Historical story

Cave myth

The Myth or Allegory of the Cave is a metaphor used by Plato to explain the hierarchy of knowledge and the government of the sages.

Myth of the Cave or Allegory of the Cave is a metaphor elaborated by Plato and contained in his work The Republic . The Republic is a political work of Plato who talks about the Athenian politics of Ancient Greece and presents Plato's thesis that relates knowledge to political power. According to the philosopher, the knowledge of the deepest truth provided only by reasoning is the fundamental condition for a ruler to have a good management.

The book is all built as a dialogue. The passage that presents the Allegory of the Cave is a dialogue between Socrates , main character, and Glaucon , a character inspired by Plato's brother. Socrates builds an exercise in imagination with Glaucon, telling the young man to picture in his mind a past situation inside a cave where prisoners were kept since birth.

Chained to a wall, they could only see the wall parallel to them. On this wall, shadows formed by a fire in a pit before the prisoners were projected. People passed with figurines and made gestures at the bonfire to project the shadows on the front wall to the prisoners, and they thought that all reality was those shadows, because their restricted world was limited to those experiences.

One ​​day, one of the prisoners is freed and begins to explore the interior of the cave, discovering that the shadows he always saw were actually controlled by people behind the fire. The free man leaves the cave and finds a much broader and more complex reality than what he thought there was when he was still imprisoned.

At first, man feels very uncomfortable with sunlight, an element that his retinas were not used to and that momentarily blinds him. After some time of blurred vision, the man is able to see and realizes that reality and the totality of the world does not look like anything he had known until then.

Taken by a dilemma, of returning to the cave and running the risk of being judged as crazy by his companions or opening that new world, man learns that what he thought he knew before it was the deceptive fruit of their senses, which are limited.

Plato's intention is to present a hierarchical arrangement for the degrees of knowledge. There is a lower degree, which refers to knowledge gained through the body's senses (it is the type of knowledge that allows the prisoner to see only shadows) and a higher degree, which is rational knowledge, obtained outside the cave.

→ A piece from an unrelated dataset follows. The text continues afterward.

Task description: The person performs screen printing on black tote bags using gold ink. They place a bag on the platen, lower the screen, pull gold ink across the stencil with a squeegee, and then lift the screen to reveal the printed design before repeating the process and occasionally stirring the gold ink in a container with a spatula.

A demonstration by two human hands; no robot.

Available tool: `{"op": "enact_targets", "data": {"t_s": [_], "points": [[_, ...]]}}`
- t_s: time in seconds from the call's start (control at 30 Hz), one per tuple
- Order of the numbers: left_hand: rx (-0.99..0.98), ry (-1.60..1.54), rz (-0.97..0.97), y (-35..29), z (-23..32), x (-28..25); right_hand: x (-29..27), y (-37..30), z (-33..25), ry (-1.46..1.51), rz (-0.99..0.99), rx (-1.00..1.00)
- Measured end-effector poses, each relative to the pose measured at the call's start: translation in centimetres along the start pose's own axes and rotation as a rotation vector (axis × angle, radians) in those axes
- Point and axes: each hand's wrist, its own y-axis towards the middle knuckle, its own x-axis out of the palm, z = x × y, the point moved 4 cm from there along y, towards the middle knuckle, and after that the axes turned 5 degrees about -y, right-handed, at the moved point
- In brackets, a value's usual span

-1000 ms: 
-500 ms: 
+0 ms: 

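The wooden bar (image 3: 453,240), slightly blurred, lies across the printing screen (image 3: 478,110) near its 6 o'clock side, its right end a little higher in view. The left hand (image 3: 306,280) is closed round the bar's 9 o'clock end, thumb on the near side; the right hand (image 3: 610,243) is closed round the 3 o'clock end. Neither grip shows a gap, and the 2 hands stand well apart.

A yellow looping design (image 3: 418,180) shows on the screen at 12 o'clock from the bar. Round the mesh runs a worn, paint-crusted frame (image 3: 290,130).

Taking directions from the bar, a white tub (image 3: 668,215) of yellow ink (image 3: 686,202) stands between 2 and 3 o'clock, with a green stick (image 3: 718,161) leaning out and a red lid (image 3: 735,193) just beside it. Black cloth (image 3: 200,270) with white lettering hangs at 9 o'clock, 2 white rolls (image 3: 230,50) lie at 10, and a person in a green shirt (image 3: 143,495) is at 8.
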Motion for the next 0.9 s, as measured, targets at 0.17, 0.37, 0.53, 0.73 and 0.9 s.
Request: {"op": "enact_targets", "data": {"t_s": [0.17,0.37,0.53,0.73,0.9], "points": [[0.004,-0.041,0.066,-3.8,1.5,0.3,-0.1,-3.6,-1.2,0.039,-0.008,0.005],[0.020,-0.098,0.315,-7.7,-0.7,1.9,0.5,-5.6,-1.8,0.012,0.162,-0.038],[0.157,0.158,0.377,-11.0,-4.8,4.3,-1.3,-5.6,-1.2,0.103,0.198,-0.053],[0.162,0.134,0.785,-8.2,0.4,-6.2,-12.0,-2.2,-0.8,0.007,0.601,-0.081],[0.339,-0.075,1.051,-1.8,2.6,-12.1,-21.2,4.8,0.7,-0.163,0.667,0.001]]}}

Also read: Discover the civilization of which Plato was a part

Book – The Republic

The Republic is a platonic dialogue divided into ten books. The philosopher's intention is to present his political theory, based on a kind of intellectual monarchy. Only philosophers, according to Plato, could, with their wisdom, deeply understand the concepts of good and justice.

Thus, it was only philosophers who could exercise politics understood as the pursuit of good deeds. Speaking of these political notions, Plato discusses knowledge and even aesthetics in The Republic. The Allegory of the Cave is in book VII of The Republic and aims to establish the perfect mode of government through pure intellection and rational knowledge.

What can you extract from the Myth of the Cave?

The elements arranged below have a meaning metaphorical in the Allegory of the Cave. We can understand them as follows:

  1. The prisoners :the common men, the mass, the people, the prisoners are all of us, common people, who are content with the inferior degree of knowledge and do not seek rational knowledge.

  2. The cave :it is our own body, which has a knowledge limited by the capture of the senses. The cave is everything that keeps us in the lower degrees of wisdom. The shadows on the cave wall are the fruits of our customary knowledge, which deceive us by showing themselves differently from what they really are.

  3. The output of the cave:it is the movement towards rational and true knowledge. To abandon the cave is to abandon the empirical knowledge of our senses and concentrate forces to acquire wisdom through the understanding of rational concepts.

  4. The light solar: the sunlight, which at first causes discomfort, is wisdom, the only one capable of making human beings really different from other animals and fully developed.

Also read: What if the Greeks hadn't existed?

The Cave Myth Today

Today knowledge and technology are overdeveloped, but there is no concern that makes people seek the purest and truest wisdom.

Various elements can be incorporated into a retelling of the Myth of the Cave today. Humans have been living in caves as prisoners for some time now. We have arrived in an era where knowledge, information and technology are overdeveloped , while there is not a concern, a disposition or any movement that makes people seek the purest and truest wisdom.

We live in the era da laziness , in which self-indulgence took over people due to the high technological development and extreme comfort provided. People are lazy to think, to doubt, to question, becoming mere receivers of information, resigned to what is said to them. We no longer seek to know why things are the way they are or the way they really are. There is only conformism.

The political and social development of the environment in which we live is no longer an interesting subject, and people simply surrender their rights for others to exercise them. Fake news spreads across social media and people simply believe it, as the prisoners believed the shadows were true. There is a real domination of the masses through the media and the owners of capital, who simply manipulate the popular will according to what benefits capital itself.

The networks social they have become showcases full of images that demonstrate people's happiness and enviable perfection, but also show egos devoid of meaning. Human life has become popular, because today's human being has chosen to remain in the cave, becoming an increasingly despicable, manipulable, weak and dominated being.